Doremus still has not seen The Tempest; nor have a lot of other people, so when Like Crazy hits the fall fest circuit in its slightly-trimmed PG-13 form, including Toronto, and then opens October 28, folks will make a major discovery. UPDATED: Check out Paramount's poster and trailer (with upgraded sound) and my Monday phone interview with Doremus below.
The film's voyeuristic feel in the intimate scenes comes from Doremus's keeping his digital Canon 7 Digital SLR camera at a distance via long lenses. Shooting through the doorway, there's literally no one in the room but the actors. "I love the idea of peeking in some scene that you shouldn't be watching and watching anyway," he says. "It's about the experience of the feelings."
He'd shoot 30-minute takes, running through the scenes four or five times, not starting and stopping, making adjustments, keeping the camera rolling. "It's like an organic jazz odyssey," he says.
Inspired by Lars von Trier's "attention to detail in the performances," Doremus tries for the same "nuance and subtext," although he suspects von Trier is "more specific about what he's looking for." He's nicer to his actors than von Trier, though, who can be very manipulative. "It's upsetting to read about his tactics, which works for him," he admits. "I'm the opposite, I coddle my actors. I want them to feel as comfortable as possible."
While the writer-director supplies his actors with a 50-page treatment, it's not all dialogue and action--there's in-depth character motivation and background, co-written by Ben York Jones.

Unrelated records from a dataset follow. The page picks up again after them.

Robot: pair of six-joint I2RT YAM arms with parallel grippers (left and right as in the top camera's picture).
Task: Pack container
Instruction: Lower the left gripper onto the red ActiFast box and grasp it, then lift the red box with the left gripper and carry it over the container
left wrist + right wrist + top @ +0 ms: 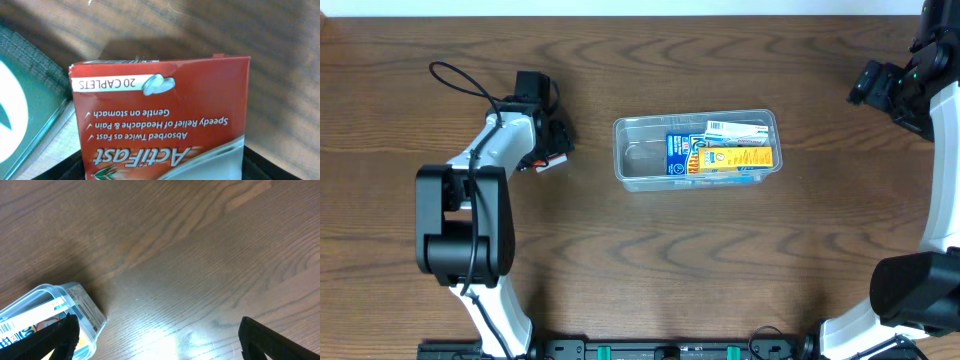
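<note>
The clear plastic container (632, 160) sits at the table's centre. It holds a blue and yellow box (720, 156) and a white box (735, 128). One corner of the container shows in the right wrist view (80, 305). My left gripper (555, 148) is left of the container, apart from it. It is shut on a red ActiFast caplet box (160, 110), whose red edge peeks out in the overhead view (548, 163). The dark fingers (160, 172) flank the box's lower sides. My right gripper (875, 85) is open and empty at the far right, with its fingers wide apart (160, 342) over bare wood.
A teal and white flat thing (20, 115) lies at the left edge of the left wrist view, beside the red box. A black cable (460, 80) loops behind the left arm. The arm bases stand at the front left (460, 230) and front right (920, 290).
</note>
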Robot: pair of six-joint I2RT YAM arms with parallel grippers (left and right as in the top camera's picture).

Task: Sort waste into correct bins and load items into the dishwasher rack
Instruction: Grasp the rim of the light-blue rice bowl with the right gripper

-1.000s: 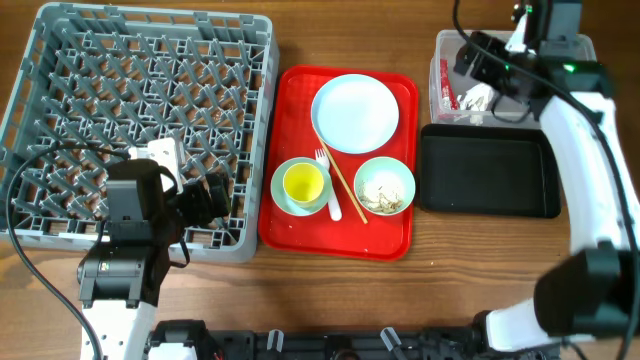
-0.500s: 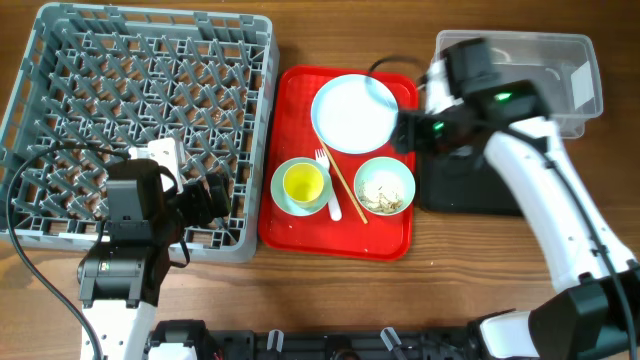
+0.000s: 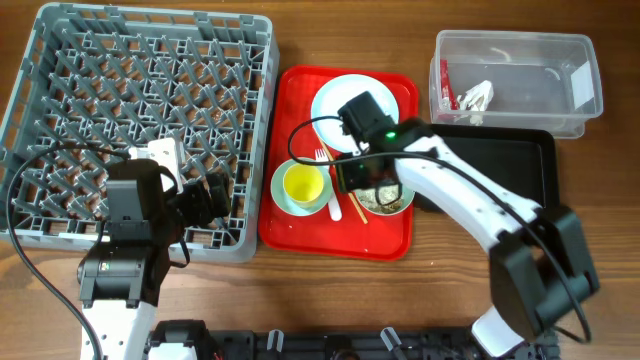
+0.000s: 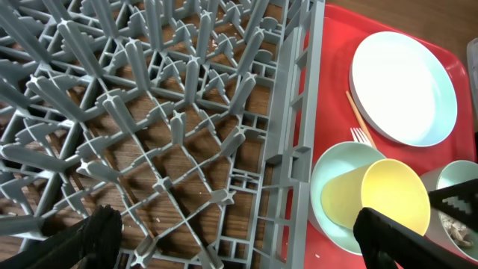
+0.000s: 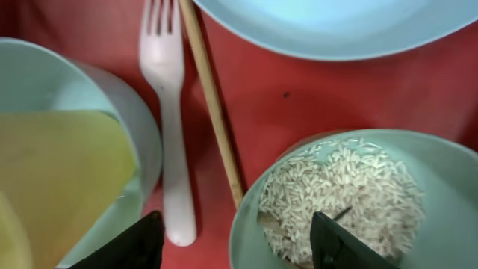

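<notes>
Step in hand, I'd say: food scraps. Red wrapper (image 3: 446,92) + white tissue (image 3: 478,96) lie in the clear tub (image 3: 535,55), so dry waste looks done; black tray (image 3: 525,160) has nothing in it. R gripper (image 5: 235,220) hangs low over the rice bowl (image 5: 351,187) on the red serving tray (image 3: 298,110), fingers apart, one tip outside the near rim and one over the grains, touching nothing. Next move prob. calls for closing on that rim, lifting level, then tipping over the black tray. The grains are loose and small, so they'd spill w/ any tilt. Bowl is smooth, glossy pale mint w/ a thin rim, likely slippery. Wooden chopstick (image 5: 213,112) and white plastic fork (image 5: 168,142) lie just beside it; yellow cup (image 5: 60,179) sits inside the 2nd bowl (image 5: 146,123), plate (image 5: 336,22) beyond. L gripper (image 4: 239,217) is spread, idle over the grey pegged rack (image 3: 120,90).
</notes>
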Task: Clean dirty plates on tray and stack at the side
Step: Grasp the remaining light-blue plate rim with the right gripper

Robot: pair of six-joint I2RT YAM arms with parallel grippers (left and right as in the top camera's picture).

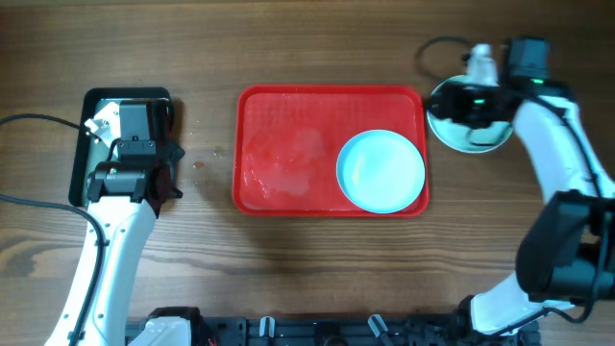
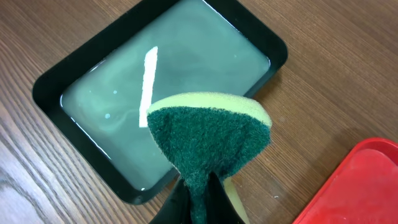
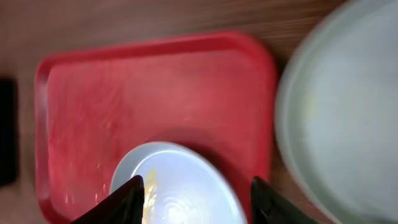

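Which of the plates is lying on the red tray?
The pale turquoise plate in the right half of the tray. The other plate in view lies off the tray, on the wooden table to its right.

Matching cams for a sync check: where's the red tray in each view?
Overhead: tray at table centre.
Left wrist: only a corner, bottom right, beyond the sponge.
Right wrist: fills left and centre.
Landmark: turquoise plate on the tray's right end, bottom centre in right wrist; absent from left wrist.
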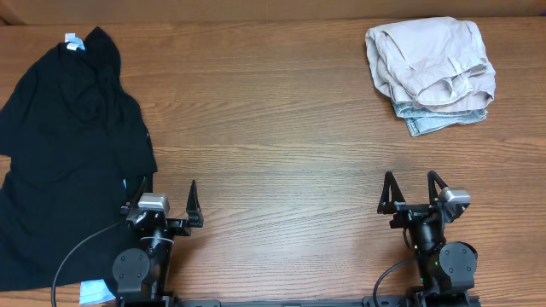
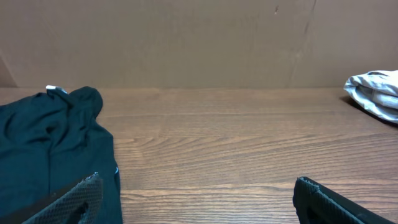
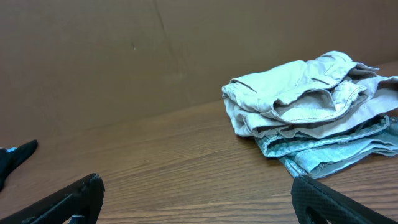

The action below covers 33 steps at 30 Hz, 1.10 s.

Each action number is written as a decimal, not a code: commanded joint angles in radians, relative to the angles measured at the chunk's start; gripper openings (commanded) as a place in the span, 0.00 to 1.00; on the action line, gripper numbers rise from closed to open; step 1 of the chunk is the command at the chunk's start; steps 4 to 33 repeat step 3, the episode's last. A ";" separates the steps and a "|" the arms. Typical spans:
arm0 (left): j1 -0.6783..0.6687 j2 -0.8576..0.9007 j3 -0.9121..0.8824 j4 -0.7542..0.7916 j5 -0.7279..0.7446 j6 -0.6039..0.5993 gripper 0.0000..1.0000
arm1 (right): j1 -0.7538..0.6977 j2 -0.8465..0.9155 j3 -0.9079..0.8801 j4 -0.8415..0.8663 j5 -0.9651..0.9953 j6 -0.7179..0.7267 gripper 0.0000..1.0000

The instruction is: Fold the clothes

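Far right of tabletop (image 1: pixel 273 128): cream shorts (image 1: pixel 431 60) bundled atop denim shorts (image 1: pixel 444 118), prob. a finished pile. Black top (image 1: pixel 68 145) lies spread at left, unfolded, likely next. Left tool (image 1: pixel 166 194) just beside it, right tool (image 1: pixel 411 181) well apart from the pile; both released, holding nothing.

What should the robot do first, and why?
Probably move the left arm, jaws open, onto the crumpled black cloth top: it lies unfolded right beside that arm, while the cream-beige cotton shorts sit bundled on the light-blue denim shorts.
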 commanded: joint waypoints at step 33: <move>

The film was made for under $1 million in just nine months, so the Sundance sale alone put them in the black. Doremus is well under way on his untitled next, also starring Jones and funded by Indian Paintbrush, which co-stars Guy Pearce and Amy Ryan in an even darker and more thrilling relationship drama set in upstate New York. "As I get older I am becoming less funny," Doremus says. "I'm certainly more fascinated with drama. My films are going in that direction. You can't force filmmaking, it has to come to you organically. I'm just rolling with it, down this path."
Like Crazy synopsis is after the trailer:
A love story is both a physical and emotional tale, one that can be deeply personal and heartbreaking for an audience to experience. Director Drake Doremus’ film Like Crazy beautifully illustrates how your first real love is as thrilling and blissful as it is devastating. When a British college student (Felicity Jones) falls for her American classmate (Anton Yelchin) they embark on a passionate and life-changing journey only to be separated when she violates the terms of her visa. Like Crazy explores how a couple faces the real challenges of being together and of being apart. Winner of the Grand Jury Prize for Best Picture at the 2011 Sundance Film Festival and of the Special Jury Prize for Best Actress for Felicity Jones, Like Crazy depicts both the hopefulness and the heartbreak of love.